As the March sun climbed higher into the sky the clouds around them evaporated one by one.

* * *

So far, the major of tanks concluded, the maskirovka operation had been a complete success.

As the engineers erected the last of the dummy T-34s in the town square of Chrudim, Major Kirill Malenkoy sat back in the rear seat of the jeep and ordered his driver to return to HQ.

The road that led from the little provincial Czech town was lined with T-34s and even the new Josef Stalin 3s, their barrels stowed to the rear in readiness for rapid mobilization, their drivers’ cupolas pointing north-east. The dirt track met the main Prague highway about ten kilometres from their present position. But this was one armoured division that would never make it to the Prague-Berlin road, and Malenkoy smiled with satisfaction. General Nerchenko would be pleased with the progress. Who knows, maybe even Marshal Konev himself would hear of his handling of the maskirovka if the final manoeuvre proved a success. The major gazed down at his smartly pressed uniform and tried to imagine how the Order of Lenin would look amongst the other glittering medals that were pinned to his chest.

There was plenty more work to be done before the prized Order was his, though. The engineers had been instructed to erect another hundred tanks from the rough scraps of wood that had been sent forward from Ostrava by special convoy and the major could also have done with another fifty engineers to ensure that he would finish the job on time. But judging by the speed with which his existing men had put together the first four hundred dummy vehicles, he estimated that he would be finished in a few days, easily within the deadline that had been set by Nerchenko.

As the GAZ jeep wound along the muddy track that led towards Branodz, Malenkoy cast a quick glance skyward to see if there was any sign of aircraft in the vicinity. He was pleased that the thick pines that lined the road almost totally hid the track from the air. Only a crazy Nazi would take his plane low enough to see any enemy activity on that road.

Nerchenko said that he had picked him for the maskirovka because Cadet Officer Kirill Malenkoy had passed out top in his year at the Red Army Academy at Smolensk and maskirovka, the general noted, was the part of the training course for which Malenkoy had shown a particular aptitude. Malenkoy had shrugged it off modestly at the time.
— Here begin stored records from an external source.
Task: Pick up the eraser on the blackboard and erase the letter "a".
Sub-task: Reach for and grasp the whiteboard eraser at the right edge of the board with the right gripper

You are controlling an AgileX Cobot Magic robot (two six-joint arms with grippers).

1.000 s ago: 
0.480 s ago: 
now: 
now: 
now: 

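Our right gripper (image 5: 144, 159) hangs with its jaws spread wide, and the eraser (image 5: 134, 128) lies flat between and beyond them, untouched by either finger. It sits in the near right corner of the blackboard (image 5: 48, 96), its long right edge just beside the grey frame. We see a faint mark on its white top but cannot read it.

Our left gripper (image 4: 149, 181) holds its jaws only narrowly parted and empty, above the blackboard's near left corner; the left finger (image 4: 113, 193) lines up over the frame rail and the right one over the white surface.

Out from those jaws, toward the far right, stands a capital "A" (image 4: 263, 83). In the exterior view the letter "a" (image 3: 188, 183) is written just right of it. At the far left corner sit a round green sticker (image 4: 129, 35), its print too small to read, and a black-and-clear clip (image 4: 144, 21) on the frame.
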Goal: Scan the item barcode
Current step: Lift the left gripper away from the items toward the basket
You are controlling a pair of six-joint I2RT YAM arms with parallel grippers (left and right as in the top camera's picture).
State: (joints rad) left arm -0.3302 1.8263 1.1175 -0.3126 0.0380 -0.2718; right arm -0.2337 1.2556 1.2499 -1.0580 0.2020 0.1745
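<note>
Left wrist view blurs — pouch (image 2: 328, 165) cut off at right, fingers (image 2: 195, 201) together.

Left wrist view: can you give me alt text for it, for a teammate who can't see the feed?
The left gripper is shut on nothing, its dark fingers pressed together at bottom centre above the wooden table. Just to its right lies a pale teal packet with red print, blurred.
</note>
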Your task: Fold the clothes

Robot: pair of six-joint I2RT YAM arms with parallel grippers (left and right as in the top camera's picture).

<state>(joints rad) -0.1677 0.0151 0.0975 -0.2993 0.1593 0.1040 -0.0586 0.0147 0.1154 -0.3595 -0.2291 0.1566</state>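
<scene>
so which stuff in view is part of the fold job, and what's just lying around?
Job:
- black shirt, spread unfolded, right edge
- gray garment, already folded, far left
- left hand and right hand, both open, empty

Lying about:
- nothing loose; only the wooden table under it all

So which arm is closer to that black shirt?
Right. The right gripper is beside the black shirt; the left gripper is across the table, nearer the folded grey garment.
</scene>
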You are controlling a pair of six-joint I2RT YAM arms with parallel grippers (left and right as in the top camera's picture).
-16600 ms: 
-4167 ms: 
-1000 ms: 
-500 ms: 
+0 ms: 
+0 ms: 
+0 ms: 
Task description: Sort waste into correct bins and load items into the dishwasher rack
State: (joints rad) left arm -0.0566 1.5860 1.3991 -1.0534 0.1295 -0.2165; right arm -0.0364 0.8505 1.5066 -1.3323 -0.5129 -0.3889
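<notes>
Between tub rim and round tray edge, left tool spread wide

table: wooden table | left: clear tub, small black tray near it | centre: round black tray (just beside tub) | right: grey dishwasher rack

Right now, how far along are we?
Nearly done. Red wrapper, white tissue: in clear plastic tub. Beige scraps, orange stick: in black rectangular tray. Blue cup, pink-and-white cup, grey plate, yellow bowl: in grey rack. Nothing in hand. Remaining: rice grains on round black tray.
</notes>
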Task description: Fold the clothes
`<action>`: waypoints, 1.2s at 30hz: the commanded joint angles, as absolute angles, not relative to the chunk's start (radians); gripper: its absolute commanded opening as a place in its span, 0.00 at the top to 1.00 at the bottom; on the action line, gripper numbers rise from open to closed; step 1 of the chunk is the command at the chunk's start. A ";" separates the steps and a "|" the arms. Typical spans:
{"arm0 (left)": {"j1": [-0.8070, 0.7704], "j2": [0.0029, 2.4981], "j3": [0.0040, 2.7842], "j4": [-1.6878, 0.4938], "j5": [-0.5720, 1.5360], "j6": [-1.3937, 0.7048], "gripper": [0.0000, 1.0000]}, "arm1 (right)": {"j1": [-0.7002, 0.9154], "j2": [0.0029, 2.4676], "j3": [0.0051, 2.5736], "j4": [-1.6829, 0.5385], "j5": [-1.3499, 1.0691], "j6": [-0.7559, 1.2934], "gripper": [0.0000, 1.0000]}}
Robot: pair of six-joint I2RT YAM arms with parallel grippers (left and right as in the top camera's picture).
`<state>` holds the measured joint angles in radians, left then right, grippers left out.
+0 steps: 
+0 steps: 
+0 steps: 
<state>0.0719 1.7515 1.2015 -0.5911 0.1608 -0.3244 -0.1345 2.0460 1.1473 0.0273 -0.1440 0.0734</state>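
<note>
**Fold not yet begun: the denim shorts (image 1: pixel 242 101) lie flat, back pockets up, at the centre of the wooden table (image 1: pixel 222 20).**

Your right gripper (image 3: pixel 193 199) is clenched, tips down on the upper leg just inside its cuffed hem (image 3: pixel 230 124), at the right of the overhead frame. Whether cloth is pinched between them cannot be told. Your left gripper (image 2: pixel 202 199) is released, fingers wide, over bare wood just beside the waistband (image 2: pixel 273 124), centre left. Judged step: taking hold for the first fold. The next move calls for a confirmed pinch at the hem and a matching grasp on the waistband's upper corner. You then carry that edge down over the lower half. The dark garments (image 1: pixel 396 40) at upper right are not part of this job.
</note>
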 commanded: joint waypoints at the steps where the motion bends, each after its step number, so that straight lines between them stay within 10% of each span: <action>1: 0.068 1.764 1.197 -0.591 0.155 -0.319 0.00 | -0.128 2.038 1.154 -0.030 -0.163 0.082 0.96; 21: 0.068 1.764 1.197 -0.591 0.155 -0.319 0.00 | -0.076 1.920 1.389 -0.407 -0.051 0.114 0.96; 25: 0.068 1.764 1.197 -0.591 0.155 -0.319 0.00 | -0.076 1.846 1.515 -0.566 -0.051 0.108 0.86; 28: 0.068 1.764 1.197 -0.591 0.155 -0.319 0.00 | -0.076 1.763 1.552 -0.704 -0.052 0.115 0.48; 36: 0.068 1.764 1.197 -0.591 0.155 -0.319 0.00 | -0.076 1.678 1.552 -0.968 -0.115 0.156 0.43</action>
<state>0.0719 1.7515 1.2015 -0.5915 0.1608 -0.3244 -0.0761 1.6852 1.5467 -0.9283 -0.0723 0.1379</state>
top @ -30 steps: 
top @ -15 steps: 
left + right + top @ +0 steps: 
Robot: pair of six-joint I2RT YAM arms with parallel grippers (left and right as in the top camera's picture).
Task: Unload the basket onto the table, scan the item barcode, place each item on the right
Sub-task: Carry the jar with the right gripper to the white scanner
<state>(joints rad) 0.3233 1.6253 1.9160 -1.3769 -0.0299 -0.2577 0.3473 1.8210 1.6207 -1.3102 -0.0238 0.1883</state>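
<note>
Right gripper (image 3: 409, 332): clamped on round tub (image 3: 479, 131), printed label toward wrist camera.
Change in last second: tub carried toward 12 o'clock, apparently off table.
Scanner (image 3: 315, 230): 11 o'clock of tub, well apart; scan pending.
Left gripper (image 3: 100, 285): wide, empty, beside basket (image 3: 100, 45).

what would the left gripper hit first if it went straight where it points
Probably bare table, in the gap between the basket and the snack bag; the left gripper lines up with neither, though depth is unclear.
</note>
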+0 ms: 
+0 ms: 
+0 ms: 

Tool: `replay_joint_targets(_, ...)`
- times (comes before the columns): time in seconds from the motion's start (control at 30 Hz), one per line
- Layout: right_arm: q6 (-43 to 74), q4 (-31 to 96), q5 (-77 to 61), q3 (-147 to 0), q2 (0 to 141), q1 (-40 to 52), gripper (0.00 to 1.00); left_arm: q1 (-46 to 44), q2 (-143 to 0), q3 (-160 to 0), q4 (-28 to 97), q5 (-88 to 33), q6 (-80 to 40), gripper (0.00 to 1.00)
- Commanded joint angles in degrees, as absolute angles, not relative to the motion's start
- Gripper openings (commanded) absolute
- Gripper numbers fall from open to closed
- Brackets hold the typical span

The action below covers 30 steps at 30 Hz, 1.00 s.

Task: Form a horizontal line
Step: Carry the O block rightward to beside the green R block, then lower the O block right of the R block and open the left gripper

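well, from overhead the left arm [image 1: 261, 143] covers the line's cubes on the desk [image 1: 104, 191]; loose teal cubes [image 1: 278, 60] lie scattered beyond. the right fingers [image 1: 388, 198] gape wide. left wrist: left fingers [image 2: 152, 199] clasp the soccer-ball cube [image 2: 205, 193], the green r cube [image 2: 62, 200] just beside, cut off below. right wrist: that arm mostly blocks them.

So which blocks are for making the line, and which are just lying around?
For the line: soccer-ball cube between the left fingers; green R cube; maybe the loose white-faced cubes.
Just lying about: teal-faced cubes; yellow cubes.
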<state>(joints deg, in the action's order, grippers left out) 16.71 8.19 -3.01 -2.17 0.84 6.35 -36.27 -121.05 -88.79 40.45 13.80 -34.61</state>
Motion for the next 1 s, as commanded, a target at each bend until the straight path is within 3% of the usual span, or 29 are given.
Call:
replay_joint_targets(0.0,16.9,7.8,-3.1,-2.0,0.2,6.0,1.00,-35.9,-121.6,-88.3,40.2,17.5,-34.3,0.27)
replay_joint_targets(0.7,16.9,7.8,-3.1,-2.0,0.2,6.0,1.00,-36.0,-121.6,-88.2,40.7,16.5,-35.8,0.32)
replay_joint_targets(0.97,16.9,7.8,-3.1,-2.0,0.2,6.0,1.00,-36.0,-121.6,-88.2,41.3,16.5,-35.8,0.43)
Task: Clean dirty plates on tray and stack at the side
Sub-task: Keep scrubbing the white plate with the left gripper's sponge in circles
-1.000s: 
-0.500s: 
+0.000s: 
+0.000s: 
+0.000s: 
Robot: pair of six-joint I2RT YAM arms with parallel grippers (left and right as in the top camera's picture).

As a peasant’s son, one who had spent his life in the forests and fields of Georgia, he had found the art of concealment, camouflage and simulation very easy. When maskirovka became adopted as a formalized tactic of the Red Army, Malenkoy saw an opportunity for him to shine in this uniquely Soviet technique of deception and disinformation. He was now something of a specialist in the field, having masterminded several similar operations in the early part of the “final offensive”.

There were over one and a half thousand real T-34s hidden in the forests forty kilometres west of Chrudim at Branodz — the simple town also dubbed as Konev’s HQ — which could wipe the Wehrmacht in this sector off the face of the globe if they were to roll towards Berlin now. Even the SS offered little resistance, except for the maniac Waffen-SS terrorists who operated behind their lines.

Trying to flush them out was a job that Stavka left to the Siberian divisions. Fight fire with fire, Nerchenko had told him.